<ZirconiumX>
pepijndevos: but the dumb state machine can hit ~170 MHz on a Cyclone V, which I'm proud of
<pepijndevos>
Nice nice
<ZirconiumX>
Even if the Quartus Timing Analyser tried its best to make things worse :P
<pepijndevos>
huh?
OmniMancer has quit [Quit: Leaving.]
freeemint has quit [Ping timeout: 250 seconds]
carl0s has joined ##openfpga
genii has joined ##openfpga
pie__ has joined ##openfpga
pie_ has quit [Ping timeout: 276 seconds]
emeb has joined ##openfpga
pie__ has quit [Ping timeout: 246 seconds]
pie_ has joined ##openfpga
OmniMancer has joined ##openfpga
OmniMancer has quit [Read error: Connection reset by peer]
Asu` has joined ##openfpga
Asu has quit [Ping timeout: 276 seconds]
dh73 has joined ##openfpga
dh73 has quit [Remote host closed the connection]
dh73 has joined ##openfpga
<ZirconiumX>
pepijndevos: since I apparently missed that, the Timing Analyser tries to helpfully suggest improvements to your source, such as disabling an optimisation on a critical path to make the critical path latency worse
<pepijndevos>
Nice
<whitequark>
w-why
<mwk>
quality toolchain
<ZirconiumX>
I have no idea, but when I added the third setup stage to make the combinational logic shorter I re-enabled that optimisation for an extra 15MHz Fmax
<ZirconiumX>
I was wondering how the GS worked and got its performance from
<ZirconiumX>
So I looked in the data sheet
<ZirconiumX>
I'm still clueless, but now my eyes are bleeding
<ZirconiumX>
mwk: since it was for a console where people had to control the GPU directly rather than via an API, it's *kind of* well documented
<ZirconiumX>
Even if the console has like three A4 pages of bugs that it tells you to work around
<ZirconiumX>
Such as short loops in the CPU *not* looping, the "disable interrupt" instruction sometimes not disabling interrupts when you get an interrupt after said "disable interrupt" instruction, etc
<mwk>
... what do you mean, loops not looping
<whitequark>
did they fuck up the pipeline
<ZirconiumX>
If you have a loop that's less than 6 instructions long some of the branch instructions don't calculate the condition properly and return false
<ZirconiumX>
So they don't loop
<mwk>
but but how
<whitequark>
forgot an interlock or a forward?
<ZirconiumX>
They don't say, sadly, only that the work around is to pad loops to six instructions or more
<mwk>
it's the distance from loop beginning to end that counts?
<ZirconiumX>
Yep
<mwk>
huh
<ZirconiumX>
It's a 7-stage pipeline
<ZirconiumX>
They mention that if there's a cache stall inside the loop it's okay
<ZirconiumX>
But if you're cache stalling on every single loop iteration, what are you doing
<sorear>
this is on the mips core??
<ZirconiumX>
Oh yeah
<ZirconiumX>
The GPU has bugs too but they're less interesting to talk about
<ZirconiumX>
Things like truncating your textures if you write them to misaligned addresses
<ZirconiumX>
And the Z test disable bit not working
<ZirconiumX>
Amusingly though the PS2 officially has no "bugs" just "inconveniences"
<mwk>
bwahahah
<mwk>
I have to remember that one
<ZirconiumX>
"Return from the interrupt handler after executing the EI instruction.
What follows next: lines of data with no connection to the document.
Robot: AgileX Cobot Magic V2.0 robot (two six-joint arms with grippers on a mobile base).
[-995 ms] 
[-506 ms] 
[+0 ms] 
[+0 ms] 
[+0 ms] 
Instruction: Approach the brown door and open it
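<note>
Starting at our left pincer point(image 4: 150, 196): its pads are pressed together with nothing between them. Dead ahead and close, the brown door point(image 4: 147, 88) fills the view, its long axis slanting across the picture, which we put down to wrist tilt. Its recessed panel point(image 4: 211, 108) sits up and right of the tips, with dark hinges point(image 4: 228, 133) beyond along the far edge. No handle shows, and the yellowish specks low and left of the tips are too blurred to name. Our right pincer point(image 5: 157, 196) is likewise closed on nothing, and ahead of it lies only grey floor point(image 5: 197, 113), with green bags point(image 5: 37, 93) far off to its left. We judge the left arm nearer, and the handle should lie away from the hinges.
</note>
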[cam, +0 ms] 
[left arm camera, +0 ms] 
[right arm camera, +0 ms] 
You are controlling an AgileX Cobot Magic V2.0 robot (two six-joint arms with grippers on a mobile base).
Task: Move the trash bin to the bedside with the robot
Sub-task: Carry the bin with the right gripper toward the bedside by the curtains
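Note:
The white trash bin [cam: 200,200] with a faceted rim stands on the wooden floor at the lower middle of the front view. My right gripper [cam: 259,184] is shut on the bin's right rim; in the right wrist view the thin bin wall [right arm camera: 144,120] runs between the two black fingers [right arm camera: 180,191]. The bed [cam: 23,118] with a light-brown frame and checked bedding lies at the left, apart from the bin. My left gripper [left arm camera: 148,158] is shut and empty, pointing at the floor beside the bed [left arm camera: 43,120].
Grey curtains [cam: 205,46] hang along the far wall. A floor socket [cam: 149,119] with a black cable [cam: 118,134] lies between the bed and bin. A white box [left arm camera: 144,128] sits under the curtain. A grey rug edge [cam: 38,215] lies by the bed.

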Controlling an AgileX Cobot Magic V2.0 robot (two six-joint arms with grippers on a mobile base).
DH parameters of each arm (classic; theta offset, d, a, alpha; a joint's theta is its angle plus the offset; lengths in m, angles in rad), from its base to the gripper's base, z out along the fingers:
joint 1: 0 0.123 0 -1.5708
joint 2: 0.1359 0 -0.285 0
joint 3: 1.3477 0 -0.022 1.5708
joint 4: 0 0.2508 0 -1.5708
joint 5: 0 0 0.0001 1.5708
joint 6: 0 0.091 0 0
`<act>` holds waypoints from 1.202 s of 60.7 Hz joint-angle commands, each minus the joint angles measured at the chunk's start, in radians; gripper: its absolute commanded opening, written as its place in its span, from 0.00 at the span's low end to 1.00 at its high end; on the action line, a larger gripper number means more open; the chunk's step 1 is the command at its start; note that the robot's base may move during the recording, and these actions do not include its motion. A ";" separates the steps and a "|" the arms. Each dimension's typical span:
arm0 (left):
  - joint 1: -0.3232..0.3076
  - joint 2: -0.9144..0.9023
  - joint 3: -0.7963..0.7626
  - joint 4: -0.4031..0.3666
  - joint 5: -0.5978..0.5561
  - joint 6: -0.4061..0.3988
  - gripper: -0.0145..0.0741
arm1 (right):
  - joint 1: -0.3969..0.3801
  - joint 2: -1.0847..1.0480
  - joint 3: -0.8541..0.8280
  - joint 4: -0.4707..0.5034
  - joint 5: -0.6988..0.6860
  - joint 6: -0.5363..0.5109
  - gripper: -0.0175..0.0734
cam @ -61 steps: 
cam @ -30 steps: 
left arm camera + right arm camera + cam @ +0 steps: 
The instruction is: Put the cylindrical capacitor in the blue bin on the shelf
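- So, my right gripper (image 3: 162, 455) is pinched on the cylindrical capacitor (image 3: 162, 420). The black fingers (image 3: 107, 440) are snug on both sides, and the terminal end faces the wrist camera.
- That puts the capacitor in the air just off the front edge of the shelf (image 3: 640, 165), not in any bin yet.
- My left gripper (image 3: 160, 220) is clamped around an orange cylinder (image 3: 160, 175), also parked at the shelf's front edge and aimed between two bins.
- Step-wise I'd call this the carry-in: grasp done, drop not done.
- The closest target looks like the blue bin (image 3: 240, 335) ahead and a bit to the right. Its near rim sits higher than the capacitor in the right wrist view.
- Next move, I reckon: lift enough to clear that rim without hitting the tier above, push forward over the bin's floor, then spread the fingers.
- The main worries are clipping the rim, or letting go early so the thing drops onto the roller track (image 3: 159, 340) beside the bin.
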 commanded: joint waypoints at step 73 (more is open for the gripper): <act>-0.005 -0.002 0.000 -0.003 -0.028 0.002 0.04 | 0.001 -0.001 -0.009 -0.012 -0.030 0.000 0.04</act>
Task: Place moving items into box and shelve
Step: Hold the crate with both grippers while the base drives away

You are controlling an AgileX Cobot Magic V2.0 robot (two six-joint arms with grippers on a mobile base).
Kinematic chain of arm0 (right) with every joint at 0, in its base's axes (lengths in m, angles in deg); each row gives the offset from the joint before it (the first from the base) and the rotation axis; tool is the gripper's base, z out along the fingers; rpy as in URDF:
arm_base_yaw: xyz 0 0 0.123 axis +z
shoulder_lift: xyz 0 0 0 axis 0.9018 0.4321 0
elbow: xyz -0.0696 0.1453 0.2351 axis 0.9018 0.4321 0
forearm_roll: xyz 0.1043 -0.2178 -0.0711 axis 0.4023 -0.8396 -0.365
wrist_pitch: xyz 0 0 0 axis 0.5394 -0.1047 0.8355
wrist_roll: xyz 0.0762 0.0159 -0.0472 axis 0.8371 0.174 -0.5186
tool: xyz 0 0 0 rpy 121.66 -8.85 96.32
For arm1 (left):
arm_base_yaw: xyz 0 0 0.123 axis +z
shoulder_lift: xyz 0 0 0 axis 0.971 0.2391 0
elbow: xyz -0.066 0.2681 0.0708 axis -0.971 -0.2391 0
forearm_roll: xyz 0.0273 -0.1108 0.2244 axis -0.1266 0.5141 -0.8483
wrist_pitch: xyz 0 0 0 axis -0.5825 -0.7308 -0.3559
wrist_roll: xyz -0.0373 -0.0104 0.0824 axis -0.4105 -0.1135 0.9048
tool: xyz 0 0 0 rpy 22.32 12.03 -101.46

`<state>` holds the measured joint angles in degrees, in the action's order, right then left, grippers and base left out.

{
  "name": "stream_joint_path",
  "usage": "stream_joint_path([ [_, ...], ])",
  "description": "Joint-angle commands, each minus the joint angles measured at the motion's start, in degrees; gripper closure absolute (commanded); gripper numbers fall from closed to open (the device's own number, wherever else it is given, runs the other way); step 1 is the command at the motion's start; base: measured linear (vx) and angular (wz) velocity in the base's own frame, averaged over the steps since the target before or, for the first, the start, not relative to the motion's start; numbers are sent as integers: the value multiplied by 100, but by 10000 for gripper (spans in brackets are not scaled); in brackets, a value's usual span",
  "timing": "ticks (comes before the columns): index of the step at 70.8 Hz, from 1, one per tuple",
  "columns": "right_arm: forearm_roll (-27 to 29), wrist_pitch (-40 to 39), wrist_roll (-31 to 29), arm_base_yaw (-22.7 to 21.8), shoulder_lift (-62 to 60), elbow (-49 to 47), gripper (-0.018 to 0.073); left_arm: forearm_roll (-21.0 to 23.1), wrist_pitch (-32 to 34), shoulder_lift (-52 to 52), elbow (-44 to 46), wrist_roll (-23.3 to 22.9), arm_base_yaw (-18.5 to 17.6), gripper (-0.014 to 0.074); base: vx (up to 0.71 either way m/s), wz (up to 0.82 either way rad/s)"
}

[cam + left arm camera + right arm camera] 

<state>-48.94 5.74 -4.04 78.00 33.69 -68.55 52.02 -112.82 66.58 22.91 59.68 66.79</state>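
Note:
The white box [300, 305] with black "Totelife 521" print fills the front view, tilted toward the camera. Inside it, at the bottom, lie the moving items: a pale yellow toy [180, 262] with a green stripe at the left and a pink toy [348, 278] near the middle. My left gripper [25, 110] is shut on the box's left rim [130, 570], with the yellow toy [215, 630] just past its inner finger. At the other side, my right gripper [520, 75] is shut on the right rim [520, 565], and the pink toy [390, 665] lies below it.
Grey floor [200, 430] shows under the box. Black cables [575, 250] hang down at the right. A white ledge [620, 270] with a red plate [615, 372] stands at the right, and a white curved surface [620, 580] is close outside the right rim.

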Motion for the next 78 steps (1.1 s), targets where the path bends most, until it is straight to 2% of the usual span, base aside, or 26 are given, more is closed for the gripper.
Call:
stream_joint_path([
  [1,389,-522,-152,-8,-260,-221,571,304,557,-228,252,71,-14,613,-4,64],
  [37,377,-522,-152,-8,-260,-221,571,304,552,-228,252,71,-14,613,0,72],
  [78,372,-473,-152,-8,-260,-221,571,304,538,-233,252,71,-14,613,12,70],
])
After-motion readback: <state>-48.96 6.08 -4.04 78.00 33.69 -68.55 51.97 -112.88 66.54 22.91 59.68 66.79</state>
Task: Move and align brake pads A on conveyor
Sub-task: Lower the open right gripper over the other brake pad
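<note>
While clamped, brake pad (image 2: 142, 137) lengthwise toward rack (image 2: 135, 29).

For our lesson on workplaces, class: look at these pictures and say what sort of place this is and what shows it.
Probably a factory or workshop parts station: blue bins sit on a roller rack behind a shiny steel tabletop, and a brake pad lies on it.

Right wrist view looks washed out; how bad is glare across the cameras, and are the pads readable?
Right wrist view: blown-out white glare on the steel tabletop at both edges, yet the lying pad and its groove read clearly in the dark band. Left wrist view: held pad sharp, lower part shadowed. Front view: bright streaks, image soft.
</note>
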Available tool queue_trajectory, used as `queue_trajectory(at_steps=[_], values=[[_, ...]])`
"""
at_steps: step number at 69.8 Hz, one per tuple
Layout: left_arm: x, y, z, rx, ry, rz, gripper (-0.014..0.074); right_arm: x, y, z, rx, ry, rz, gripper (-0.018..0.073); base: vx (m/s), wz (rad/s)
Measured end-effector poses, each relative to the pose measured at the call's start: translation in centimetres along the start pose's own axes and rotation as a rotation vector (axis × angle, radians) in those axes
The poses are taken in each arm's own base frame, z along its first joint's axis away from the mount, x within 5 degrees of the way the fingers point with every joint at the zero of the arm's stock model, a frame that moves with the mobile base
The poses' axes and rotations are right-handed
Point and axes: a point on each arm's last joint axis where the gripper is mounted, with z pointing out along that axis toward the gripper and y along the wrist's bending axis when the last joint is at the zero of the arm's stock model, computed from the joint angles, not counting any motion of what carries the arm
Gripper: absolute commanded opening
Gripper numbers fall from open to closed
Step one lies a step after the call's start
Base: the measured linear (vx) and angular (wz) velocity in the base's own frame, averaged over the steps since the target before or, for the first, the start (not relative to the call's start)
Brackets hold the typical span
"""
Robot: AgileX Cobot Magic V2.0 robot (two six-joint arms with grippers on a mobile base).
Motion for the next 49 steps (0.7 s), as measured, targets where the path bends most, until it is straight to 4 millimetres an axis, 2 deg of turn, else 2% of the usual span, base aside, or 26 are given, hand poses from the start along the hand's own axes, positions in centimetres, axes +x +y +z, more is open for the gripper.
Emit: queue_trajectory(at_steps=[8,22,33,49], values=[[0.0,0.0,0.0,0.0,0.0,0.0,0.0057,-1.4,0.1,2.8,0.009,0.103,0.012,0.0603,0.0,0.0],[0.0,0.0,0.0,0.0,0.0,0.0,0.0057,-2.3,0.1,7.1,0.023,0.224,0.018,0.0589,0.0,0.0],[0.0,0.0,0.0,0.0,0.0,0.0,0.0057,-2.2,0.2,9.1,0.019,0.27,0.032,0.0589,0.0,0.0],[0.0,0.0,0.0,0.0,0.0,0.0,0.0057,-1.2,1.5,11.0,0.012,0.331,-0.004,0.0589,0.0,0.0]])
If this restriction is not followed, an inconvenience may happen when an interrupt occurs immediately after executing the DI instruction."
<ZirconiumX>
"Instructions that operate the cache or TLB must be directly preceded by and followed by a SYNC instruction. Detailed information is given to the respective instructions. If this restriction is not followed, an inconvenience may be caused when a COP0 Unusable exception occurs."
<ZirconiumX>
"The TLBR instruction must not be immediately followed by a jump/branch instruction. Four instructions or more are required between them, excluding the SYNC.P instruction next to the TLBR instruction. Also, the TLBR instruction must not be placed at the end of a page. Six instructions or more from the end of the page are required for the TLBR instruction. If this restriction is not followed, an inconvenience may be caused when an ITLB
<ZirconiumX>
miss occurs immediately after the TLBR instruction cancellation, due to the occurrence of an exception, etc."
<ZirconiumX>
It's pretty funny
azonenberg_work has joined ##openfpga
pie_ has quit [Ping timeout: 245 seconds]
<Finde>
you have to wonder how much extra performance you could get from correct codegen if it weren't so buggy
<emily>
lol @ "an inconvenience may be caused"
<mwk>
The Enrichment Center apologizes for the inconvenience and wishes you the best of luck.
<whitequark>
lmao
<pepijndevos>
ZirconiumX, are you making a PS2 GPU now?
<ZirconiumX>
pepijndevos: Truthfully I have no idea :P
<ZirconiumX>
It just started because I was curious how the PS2 GPU worked
<pepijndevos>
That's how most things start, tbqh
<ZirconiumX>
I'm still a little confused as to how they got the setup times so short
<ZirconiumX>
They mention using DDA, and yet that requires you to calculate dy/dx
<ZirconiumX>
Which is Not Cheap
<ZirconiumX>
Yet they can do Gouraud shading with 4 cycles of setup time
<ZirconiumX>
My hunch is they're doing Bresenham instead
<ZirconiumX>
Because DDA would require a lot of division
pie_ has joined ##openfpga
<ZirconiumX>
Though lerp also requires a lot of division, so
<ZirconiumX>
It must be one hell of an FSM though.
<ZirconiumX>
8-bit division in 4 cycles implies, what, radix-4 SRT?
<ZirconiumX>
Actually it's going to be bigger than that, hmm.
<sorear>
8-bit division?
<sorear>
is that a gpu thing
<ZirconiumX>
sorear: (most) GPUs work on 8 bit per channel colour
<ZirconiumX>
To do Gouraud shading, you need to linearly interpolate between colours
<ZirconiumX>
For that you need the slope of the line between them, which is where the 8-bit division comes into play
azonenberg_work has quit [Ping timeout: 250 seconds]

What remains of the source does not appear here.